1987 yılında kurulan Atinalı Rotting Christ başta olmak üzere senfonik death metal`de Septicflesh, melodik death metal`de Nightrage ve power metal`de Firewind gibi şanı ülke dışına taşmış grupları yetiştirme başarısı gösteren Yunanistan, black metal alanındaki sessiz sedasız yükselişini ise son yılların dikkat çeken isimlerinden Aenaon ve Hail Spirit Noir ile sürdürüyor. Bugün derinlerine ineceğimiz albüm, her renkten metal müzik dinleyicisine unutulmaz bir ziyafet sunan 2016 yılının gözden kaçırılmaması gereken güzelliklerinden “Aenaon – Hypnosophy” olacak. Aenaon’u yakından tanımak ve üzerine konuşmanın en az dinlemek kadar keyif verdiği Hypnosophy’deki takdire şayan başarıyı keşfetmek için dilerseniz Balkanlar’a doğru yol almaya ufak ufak başlayalım.
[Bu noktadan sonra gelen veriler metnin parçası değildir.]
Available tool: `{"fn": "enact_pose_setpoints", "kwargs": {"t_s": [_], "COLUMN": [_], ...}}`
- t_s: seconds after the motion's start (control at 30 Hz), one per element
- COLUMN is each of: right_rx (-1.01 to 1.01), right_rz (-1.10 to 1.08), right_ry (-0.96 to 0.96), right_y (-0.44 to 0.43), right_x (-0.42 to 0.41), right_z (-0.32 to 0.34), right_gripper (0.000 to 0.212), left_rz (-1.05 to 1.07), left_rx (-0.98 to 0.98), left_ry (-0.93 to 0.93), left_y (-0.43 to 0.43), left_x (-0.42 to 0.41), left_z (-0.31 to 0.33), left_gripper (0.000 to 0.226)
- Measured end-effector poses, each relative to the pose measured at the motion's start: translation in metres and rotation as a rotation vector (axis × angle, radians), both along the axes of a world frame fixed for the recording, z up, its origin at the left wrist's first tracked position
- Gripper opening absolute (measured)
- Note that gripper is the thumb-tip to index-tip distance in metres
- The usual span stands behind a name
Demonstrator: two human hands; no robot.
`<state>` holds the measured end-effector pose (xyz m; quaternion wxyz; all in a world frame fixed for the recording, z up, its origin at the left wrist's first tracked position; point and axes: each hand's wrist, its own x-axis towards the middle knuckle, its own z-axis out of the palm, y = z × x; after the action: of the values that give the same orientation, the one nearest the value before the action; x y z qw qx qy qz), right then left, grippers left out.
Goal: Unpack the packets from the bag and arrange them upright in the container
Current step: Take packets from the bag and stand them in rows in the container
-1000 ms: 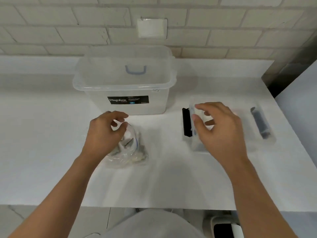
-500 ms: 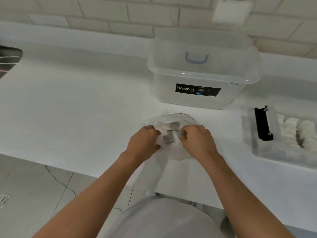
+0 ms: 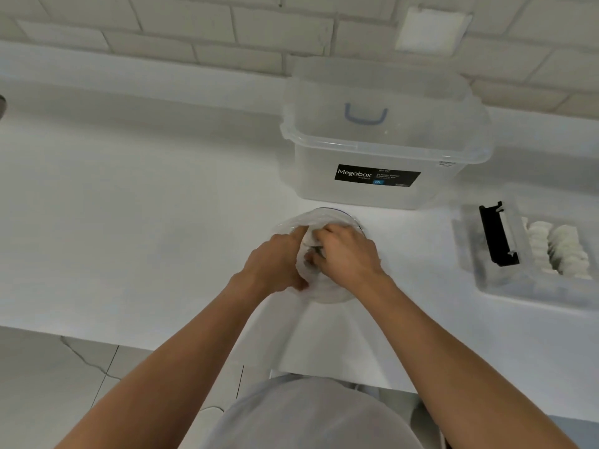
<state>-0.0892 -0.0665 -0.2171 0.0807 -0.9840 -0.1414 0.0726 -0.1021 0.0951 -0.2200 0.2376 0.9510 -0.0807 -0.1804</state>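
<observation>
A clear plastic bag [image 3: 324, 222] lies on the white counter [image 3: 146, 222] just in front of the big clear Megabox bin [image 3: 382, 147]. My left hand [image 3: 275, 264] grips the bag's left edge. My right hand [image 3: 346, 254] reaches into the bag's mouth, fingers curled over whitish packets that are mostly hidden. To the right stands a low clear container [image 3: 531, 290] with a black clip [image 3: 497, 234] at its left end and several white packets [image 3: 557, 251] standing upright in rows inside.
A white brick wall runs along the back of the counter. The counter's front edge [image 3: 97, 335] drops to a tiled floor at the lower left. A dark object shows at the far left edge.
My right hand left the low container and joined the left at the bag; it now reaches into the bag's mouth. The view swung left, so the container sits at the right.
</observation>
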Motion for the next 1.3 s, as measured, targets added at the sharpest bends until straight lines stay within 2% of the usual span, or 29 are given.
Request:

Hikâyesi 2005 yılına kadar uzanmakta olan Aenaon, hem progresif black metal’i layıkıyla icra eden, hem de viyolonsel, kontrbas ve saksafon (evet, yanlış duymadınız.) gibi ilginç kabul edilebilecek enstrümanları karakteristik müziğinde sık sık kullanan saygıdeğer bir oluşum. İlk stüdyo albümü “Cendres et Sang” (2011) ile müzikal kariyerine şaşırtıcı derecede oturaklı bir başlangıç yapan grup, asıl büyük başarıyı ikinci albümü “Extance” (2014) ile elde etmiş ve birdenbire progresif black metal’in önde gelen temsilcileri arasında kendisine yer bulmaya başlamıştı. İlk dinleyişimden sonraki ilk yorumumun “Tanrı’ya şirk koşmak” olduğu “Extance” tüm övgüleri gerçekten hak eden bir çalışmaydı ve grubun bir sonraki albümünü ne ölçüde etkileyeceği merak konusuydu.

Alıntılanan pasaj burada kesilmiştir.